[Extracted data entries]
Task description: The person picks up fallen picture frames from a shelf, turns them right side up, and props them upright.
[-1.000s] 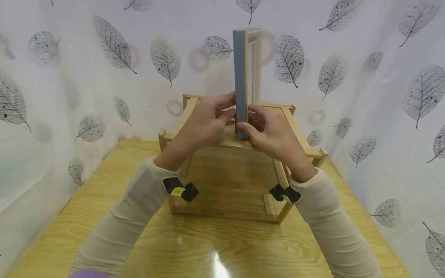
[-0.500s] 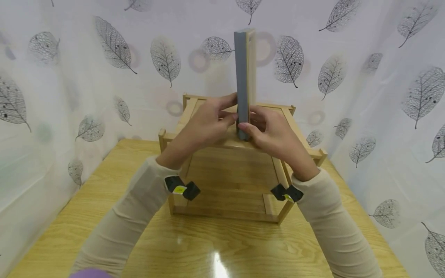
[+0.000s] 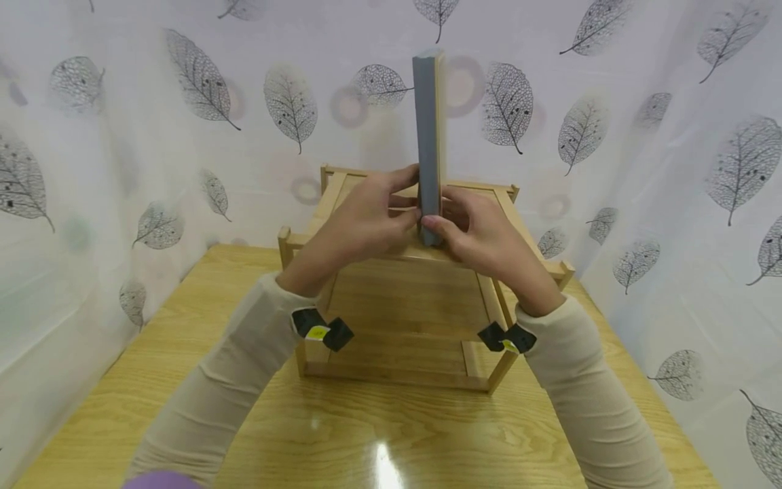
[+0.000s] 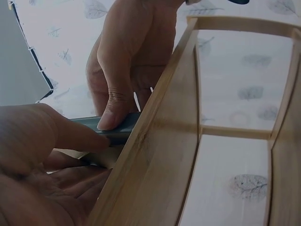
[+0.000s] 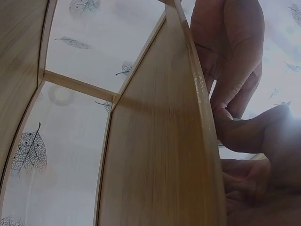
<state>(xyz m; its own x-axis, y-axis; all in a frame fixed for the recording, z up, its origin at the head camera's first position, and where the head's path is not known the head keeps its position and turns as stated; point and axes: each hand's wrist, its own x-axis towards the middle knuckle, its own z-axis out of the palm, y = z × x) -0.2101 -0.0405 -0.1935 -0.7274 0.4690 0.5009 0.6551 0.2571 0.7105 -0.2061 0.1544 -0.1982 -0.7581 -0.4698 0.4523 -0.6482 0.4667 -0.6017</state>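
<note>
A picture frame (image 3: 429, 136) stands upright on the top board of a small wooden shelf rack (image 3: 366, 257), its grey-blue side edge towards me. Its pale, gold-lined moulding shows only as a thin strip on the right. Low on the left side, my left hand (image 3: 373, 214) holds it with bent fingers, thumb at the near edge. From the right, my right hand (image 3: 485, 234) grips the lower part, thumb laid across the grey edge and fingers behind. In the left wrist view, the right thumb (image 4: 110, 115) presses on the dark edge of the frame.
The rack stands on a wood-grain table (image 3: 366, 435) and has a lower board (image 3: 397, 346) under the top one. Leaf-patterned curtains (image 3: 287, 102) hang behind and on both sides. A purple round shape (image 3: 161, 481) shows at the bottom edge.
The picture frame has turned so its open front, visible a second ago, is now nearly edge-on. Its base has shifted slightly right, and both hands have moved along with it.
</note>
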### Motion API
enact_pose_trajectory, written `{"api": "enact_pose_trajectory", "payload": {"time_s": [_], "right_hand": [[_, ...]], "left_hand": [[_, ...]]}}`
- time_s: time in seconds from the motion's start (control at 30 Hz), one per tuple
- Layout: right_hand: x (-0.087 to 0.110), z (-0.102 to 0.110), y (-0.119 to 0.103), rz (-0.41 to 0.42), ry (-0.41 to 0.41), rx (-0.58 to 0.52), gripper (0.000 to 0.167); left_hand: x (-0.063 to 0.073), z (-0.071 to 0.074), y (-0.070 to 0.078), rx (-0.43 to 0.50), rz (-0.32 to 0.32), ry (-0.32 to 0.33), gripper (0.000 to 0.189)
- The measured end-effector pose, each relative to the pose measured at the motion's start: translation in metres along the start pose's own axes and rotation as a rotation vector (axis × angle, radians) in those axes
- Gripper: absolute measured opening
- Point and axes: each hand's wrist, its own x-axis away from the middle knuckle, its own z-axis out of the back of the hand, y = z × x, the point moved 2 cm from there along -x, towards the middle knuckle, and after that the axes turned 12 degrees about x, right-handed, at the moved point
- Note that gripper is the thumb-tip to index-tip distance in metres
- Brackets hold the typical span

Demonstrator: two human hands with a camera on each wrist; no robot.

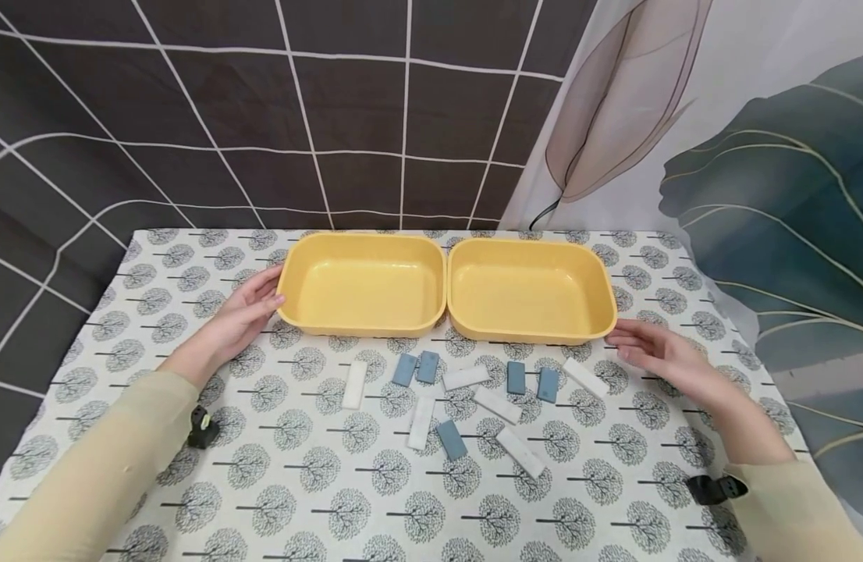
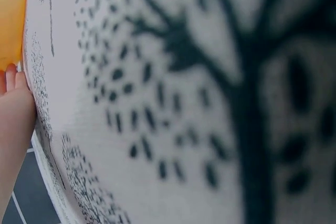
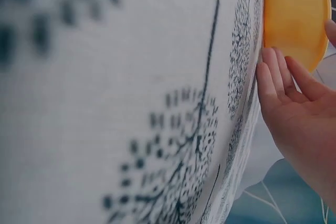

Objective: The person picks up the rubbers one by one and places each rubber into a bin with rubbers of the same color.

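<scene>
Two yellow plastic bins stand side by side on the tree-print cloth in the head view, the left bin [image 1: 361,327] and the right bin [image 1: 530,334] meeting at their short ends. My left hand [image 1: 245,312] rests against the left bin's outer end, its thumb by the rim. At the far end of the right bin my right hand [image 1: 659,355] has its fingers extended to the wall; the right wrist view shows this hand [image 3: 299,108] with straight fingers beside the yellow side. Only part of the left hand [image 2: 14,108] shows in the left wrist view.
In front of the bins lie several flat white blocks [image 1: 355,385] and several shorter blue-grey blocks [image 1: 452,440], scattered on the cloth [image 1: 298,484]. A dark gridded curtain [image 1: 347,109] hangs behind the table, with a leaf-patterned one [image 1: 775,179] on the right.
</scene>
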Motion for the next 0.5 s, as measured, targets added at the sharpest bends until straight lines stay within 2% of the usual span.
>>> {"api": "enact_pose_trajectory", "payload": {"time_s": [0.2,0.5], "right_hand": [[0.006,-0.009,-0.006,0.044,-0.007,-0.008,0.052],[0.004,-0.022,-0.011,0.11,-0.016,0.034,0.045]], "left_hand": [[0.001,-0.002,0.001,-0.001,-0.011,-0.002,0.076],[0.001,-0.002,-0.001,0.014,-0.036,-0.011,0.074]]}}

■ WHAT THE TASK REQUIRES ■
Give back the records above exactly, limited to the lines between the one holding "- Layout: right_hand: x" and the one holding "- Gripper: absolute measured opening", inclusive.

■ SOLUTION ■
- Layout: right_hand: x (-0.087 to 0.110), z (-0.102 to 0.110), y (-0.119 to 0.103), rz (-0.41 to 0.42), ry (-0.41 to 0.41), rx (-0.58 to 0.52), gripper (0.000 to 0.167); left_hand: x (-0.063 to 0.073), z (-0.071 to 0.074), y (-0.070 to 0.078), rx (-0.43 to 0.50), rz (-0.32 to 0.32), ry (-0.32 to 0.33), gripper (0.000 to 0.189)
- The measured end-effector pose, each relative to the pose measured at the motion's start: translation in metres along the start pose's own axes and rotation as a rotation vector (axis × angle, radians) in those axes
- Gripper: absolute measured opening

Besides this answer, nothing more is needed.